Holm's broader point applies everywhere: the value metric is the hardest lever to change after launch. Numbers—price points, user limits—can flex. But the underlying metric that captures customer value? That's structural. Get it wrong early, and you're stuck with it. The customer has to agree that the metric reflects how they derive value, or the exchange falls apart.

Experimentation Theater and the South Africa Test

Janie Lee leads product at Loom, where she's developed a clear-eyed view of when to experiment on pricing and when not to. The first question isn't "Can we test this?" but "What are we trying to learn?" Are you validating product-market fit for a new package, or de-risking a change to your most popular tier? The risk profile and data requirements are completely different.

Lee's framework is pragmatic. Most companies don't have enough volume far enough down the funnel to run statistically meaningful pricing experiments quickly. If you're enterprise or sales-led, forget it. Even in high-volume self-serve, you'll wait months for reliable churn data. And if you're testing changes to an existing package that most customers use, any move directly impacts your bottom line.

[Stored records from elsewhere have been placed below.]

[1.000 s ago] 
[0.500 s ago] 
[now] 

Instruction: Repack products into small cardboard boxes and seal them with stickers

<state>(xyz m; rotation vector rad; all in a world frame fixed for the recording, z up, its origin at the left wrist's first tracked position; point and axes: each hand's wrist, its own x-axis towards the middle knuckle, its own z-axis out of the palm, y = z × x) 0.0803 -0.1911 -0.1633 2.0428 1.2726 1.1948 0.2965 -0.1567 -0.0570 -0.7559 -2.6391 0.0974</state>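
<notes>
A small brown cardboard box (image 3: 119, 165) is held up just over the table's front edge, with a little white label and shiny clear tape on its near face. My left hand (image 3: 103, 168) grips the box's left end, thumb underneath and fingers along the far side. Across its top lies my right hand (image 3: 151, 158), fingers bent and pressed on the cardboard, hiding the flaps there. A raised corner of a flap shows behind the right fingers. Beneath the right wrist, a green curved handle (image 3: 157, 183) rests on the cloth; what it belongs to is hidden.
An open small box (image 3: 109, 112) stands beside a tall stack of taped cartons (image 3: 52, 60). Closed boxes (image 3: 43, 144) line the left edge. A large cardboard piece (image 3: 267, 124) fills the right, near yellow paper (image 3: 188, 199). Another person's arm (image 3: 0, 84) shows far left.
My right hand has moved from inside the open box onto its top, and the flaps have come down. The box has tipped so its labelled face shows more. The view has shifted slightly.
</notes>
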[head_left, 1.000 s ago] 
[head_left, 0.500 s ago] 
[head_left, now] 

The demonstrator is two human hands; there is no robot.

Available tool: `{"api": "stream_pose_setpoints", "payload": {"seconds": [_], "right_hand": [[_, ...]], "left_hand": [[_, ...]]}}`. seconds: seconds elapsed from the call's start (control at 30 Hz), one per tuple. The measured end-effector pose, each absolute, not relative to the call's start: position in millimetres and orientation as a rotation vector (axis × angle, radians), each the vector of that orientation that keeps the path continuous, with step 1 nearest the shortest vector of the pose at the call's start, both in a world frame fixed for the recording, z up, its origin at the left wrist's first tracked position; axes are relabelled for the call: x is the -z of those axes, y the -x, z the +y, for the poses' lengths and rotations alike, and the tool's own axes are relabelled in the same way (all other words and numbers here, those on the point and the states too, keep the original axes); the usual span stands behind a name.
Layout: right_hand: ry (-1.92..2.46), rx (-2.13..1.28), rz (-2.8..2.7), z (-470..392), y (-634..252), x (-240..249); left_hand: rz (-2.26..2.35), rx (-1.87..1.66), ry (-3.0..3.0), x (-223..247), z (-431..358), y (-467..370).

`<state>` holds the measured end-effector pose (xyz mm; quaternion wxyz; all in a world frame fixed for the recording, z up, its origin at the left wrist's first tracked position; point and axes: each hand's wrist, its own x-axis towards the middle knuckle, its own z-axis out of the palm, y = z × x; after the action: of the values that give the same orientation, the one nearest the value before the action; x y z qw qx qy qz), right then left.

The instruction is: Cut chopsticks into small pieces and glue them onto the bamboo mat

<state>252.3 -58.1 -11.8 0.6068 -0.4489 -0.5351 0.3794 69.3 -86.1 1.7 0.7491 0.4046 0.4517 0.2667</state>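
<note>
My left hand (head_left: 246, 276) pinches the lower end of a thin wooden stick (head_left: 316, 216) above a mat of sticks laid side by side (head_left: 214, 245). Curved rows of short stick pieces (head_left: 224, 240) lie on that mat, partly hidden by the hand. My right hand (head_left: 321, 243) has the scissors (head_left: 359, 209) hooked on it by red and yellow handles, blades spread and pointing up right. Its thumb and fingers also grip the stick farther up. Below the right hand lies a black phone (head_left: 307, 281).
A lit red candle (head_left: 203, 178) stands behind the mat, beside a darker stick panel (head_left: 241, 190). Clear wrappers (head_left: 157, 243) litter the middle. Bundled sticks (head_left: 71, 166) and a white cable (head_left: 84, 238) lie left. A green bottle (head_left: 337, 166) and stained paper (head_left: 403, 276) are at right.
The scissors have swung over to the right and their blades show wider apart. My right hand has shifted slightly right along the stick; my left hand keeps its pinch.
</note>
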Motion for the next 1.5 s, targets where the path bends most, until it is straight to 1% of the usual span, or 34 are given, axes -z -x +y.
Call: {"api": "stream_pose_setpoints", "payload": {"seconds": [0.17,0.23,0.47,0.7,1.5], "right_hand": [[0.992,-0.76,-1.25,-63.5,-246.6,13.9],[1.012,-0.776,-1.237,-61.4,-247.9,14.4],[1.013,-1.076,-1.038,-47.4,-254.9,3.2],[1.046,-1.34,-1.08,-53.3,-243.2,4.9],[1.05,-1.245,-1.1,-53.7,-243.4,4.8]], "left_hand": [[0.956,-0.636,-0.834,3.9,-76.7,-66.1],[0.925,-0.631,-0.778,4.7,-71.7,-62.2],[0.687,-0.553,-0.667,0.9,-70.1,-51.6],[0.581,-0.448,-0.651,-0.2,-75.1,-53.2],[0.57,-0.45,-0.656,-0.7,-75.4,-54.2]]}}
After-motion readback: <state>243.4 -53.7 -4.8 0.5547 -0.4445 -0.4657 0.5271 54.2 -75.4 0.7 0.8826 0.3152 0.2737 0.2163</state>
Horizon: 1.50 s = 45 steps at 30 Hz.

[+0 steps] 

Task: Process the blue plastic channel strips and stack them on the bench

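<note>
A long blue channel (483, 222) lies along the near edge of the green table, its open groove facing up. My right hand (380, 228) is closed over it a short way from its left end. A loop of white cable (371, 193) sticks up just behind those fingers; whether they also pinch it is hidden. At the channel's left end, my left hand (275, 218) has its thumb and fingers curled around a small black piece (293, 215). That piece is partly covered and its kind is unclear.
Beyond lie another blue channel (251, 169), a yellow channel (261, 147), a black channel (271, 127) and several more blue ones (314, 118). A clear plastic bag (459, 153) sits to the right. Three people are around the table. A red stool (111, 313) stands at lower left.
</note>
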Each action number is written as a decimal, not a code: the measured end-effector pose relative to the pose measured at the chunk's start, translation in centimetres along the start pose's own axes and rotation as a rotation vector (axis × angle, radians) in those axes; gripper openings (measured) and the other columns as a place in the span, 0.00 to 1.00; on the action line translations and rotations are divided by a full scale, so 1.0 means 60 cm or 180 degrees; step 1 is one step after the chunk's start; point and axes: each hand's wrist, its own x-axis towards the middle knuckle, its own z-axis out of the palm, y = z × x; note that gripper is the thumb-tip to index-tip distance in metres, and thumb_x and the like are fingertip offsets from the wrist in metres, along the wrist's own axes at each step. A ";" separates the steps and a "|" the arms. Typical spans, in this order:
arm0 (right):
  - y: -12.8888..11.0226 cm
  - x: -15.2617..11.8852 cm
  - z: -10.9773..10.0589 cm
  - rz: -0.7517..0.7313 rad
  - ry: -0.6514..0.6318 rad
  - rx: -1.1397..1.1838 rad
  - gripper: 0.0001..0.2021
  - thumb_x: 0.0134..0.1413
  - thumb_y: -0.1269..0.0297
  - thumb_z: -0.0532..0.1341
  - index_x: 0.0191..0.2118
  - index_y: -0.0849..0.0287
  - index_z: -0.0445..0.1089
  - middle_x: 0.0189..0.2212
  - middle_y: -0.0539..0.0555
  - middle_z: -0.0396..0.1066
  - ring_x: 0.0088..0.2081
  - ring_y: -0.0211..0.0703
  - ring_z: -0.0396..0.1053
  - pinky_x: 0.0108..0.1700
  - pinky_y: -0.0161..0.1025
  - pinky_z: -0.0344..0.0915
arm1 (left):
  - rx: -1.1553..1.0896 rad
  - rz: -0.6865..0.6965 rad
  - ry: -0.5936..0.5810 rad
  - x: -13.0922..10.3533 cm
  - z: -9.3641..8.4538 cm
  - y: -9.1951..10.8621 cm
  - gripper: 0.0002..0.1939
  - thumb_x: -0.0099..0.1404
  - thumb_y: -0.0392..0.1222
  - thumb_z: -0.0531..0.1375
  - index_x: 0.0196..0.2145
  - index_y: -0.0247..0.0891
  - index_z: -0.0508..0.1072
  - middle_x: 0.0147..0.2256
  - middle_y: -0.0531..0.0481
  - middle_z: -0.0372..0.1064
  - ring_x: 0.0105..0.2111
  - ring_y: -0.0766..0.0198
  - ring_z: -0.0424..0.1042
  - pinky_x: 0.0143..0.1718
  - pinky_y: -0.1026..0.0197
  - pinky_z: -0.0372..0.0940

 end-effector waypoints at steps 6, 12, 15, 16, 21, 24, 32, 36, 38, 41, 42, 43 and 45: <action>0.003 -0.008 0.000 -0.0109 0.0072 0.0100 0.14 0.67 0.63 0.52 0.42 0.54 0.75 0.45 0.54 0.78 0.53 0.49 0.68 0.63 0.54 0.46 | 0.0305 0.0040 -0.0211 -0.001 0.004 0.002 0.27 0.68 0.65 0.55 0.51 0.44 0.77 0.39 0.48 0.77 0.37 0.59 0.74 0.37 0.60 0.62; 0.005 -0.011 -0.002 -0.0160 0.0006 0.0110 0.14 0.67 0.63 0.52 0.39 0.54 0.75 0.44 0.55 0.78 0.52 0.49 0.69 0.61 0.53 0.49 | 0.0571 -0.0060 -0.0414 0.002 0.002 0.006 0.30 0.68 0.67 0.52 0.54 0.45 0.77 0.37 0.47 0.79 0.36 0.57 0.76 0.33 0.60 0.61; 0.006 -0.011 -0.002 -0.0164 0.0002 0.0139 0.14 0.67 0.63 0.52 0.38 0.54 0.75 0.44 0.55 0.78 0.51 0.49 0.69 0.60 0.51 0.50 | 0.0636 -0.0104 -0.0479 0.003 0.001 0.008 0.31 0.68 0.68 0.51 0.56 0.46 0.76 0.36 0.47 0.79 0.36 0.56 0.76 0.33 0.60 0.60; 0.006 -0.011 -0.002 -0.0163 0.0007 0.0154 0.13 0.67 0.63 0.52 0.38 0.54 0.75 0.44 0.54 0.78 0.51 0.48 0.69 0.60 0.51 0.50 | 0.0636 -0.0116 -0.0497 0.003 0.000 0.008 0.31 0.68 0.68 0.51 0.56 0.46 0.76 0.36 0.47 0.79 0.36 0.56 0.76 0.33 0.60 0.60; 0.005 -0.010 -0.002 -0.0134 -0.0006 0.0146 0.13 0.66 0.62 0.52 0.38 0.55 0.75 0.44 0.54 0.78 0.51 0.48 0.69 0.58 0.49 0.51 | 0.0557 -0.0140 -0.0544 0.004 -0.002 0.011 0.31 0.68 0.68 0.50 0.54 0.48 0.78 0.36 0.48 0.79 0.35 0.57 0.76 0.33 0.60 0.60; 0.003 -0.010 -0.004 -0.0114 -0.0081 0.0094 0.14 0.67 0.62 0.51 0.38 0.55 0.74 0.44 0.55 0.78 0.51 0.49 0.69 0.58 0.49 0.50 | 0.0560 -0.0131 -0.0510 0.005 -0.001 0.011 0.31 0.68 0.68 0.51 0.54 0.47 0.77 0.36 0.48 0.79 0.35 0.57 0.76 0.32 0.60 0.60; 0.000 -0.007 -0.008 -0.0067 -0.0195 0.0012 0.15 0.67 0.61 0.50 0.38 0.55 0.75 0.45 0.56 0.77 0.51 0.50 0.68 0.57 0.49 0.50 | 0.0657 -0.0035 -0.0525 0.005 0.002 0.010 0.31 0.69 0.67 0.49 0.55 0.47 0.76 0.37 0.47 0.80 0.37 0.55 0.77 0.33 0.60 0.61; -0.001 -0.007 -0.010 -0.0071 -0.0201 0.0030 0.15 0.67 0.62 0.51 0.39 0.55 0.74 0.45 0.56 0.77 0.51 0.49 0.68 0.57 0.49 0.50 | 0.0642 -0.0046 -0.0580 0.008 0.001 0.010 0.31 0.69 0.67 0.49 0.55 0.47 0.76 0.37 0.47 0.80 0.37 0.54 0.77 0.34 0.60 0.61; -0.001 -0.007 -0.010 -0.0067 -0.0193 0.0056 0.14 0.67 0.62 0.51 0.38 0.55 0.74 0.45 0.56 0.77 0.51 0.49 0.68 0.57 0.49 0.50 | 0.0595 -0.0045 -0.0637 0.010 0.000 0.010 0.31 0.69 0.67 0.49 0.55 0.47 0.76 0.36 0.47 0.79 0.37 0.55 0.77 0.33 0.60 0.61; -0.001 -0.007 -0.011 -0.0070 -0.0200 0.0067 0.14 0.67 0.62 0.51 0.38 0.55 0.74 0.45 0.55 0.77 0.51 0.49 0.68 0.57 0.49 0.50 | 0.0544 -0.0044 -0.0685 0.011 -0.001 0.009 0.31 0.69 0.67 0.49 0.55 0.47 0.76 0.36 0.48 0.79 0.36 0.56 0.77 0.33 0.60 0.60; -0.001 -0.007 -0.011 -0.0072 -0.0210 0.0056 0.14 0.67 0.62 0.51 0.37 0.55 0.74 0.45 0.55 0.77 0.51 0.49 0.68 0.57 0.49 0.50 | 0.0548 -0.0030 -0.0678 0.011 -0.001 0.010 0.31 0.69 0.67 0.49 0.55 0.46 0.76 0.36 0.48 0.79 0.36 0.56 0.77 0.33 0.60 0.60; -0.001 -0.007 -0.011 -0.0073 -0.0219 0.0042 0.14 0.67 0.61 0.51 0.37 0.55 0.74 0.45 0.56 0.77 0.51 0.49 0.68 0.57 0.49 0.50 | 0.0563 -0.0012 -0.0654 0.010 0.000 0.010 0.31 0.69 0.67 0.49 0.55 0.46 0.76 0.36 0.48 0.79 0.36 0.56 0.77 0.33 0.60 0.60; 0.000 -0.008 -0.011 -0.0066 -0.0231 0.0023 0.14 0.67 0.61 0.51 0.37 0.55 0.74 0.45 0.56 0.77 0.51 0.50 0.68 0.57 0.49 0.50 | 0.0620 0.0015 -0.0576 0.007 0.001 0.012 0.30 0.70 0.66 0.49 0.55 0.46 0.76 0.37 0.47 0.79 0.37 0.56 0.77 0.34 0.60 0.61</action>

Don't test something you wouldn't ship. And the contrapositive is also true: don't test something you wouldn't roll back.

— Janie Lee

When Loom does experiment, they keep it simple, segment tightly, and set guardrail metrics. Revenue or conversion lifts can mask long-term damage to engagement or user growth. Lee also stresses customer-first execution: support and sales teams need clear comms plans, and if someone discovers they're in a test, the company offers the most generous version of the policy. Holm adds a tactical wrinkle from his enterprise days: test in low-risk geographies first. He ran ERP pricing experiments in South Africa—English-speaking, isolated market, minimal brand risk if things went sideways. Find your South Africa.

Failure Is the Default, So Build for It

Sharma's team at Miro ran an experiment that seemed like a slam dunk. They identified the top features driving conversion from Starter to Business plans and let Starter users test them for free. The hypothesis: users would see the value and upgrade faster. Conversion rates collapsed. Users thought the trial was all Business had to offer and decided it wasn't worth the price jump.

The inverse also happens. Miro put GIFs behind a paywall on free plans. The team expected modest lift. Conversion jumped 15%. Both outcomes teach the same lesson: expect to be wrong. Experiments fail more often than they succeed, and the unexpected happens constantly.

The de-risking is as a leader, assume the mindset that failures will happen. The insurance you're doing that helps you continue doing experiments and learning, that's more important than the success of any given experiment.

— Akshay Sharma

The real discipline isn't in running perfect tests. It's in building a culture where failed experiments don't kill momentum. That means tight scoping, thoughtful rollback plans, and cross-functional alignment with sales, support, and customer success before launch. Pricing is a one-way door once it's public, so the insurance—limited exposure, clear comms, willingness to revert—matters more than any single result.

No Silver Bullet, Just Clear Outcomes

Across all four leaders, one theme recurs: there is no universal pricing formula. The right model depends entirely on what you're trying to achieve. User adoption? Minimize friction. Revenue maximization? Find the ceiling of willingness to pay. Product love? Set thresholds that ensure value realization before conversion.

Sharma's mental model is elegant: pricing is a cost-benefit exchange. On one side, the customer expects benefit from your product. On the other, they weigh expected cost. Pricing influences that cost in multiple ways—list price, discounts, value metric, packaging. As you change the benefit side through product features, go-to-market, or brand, you have to adjust the cost side to hit your goal.

Harmon, Lee, Holm, and Sharma all operate from the same foundation: be ruthlessly clear on your objective, pick the levers that move it, and evolve them as your company and market mature. Pricing isn't a one-time decision. It's a feature you ship, measure, and iterate. Treat it that way.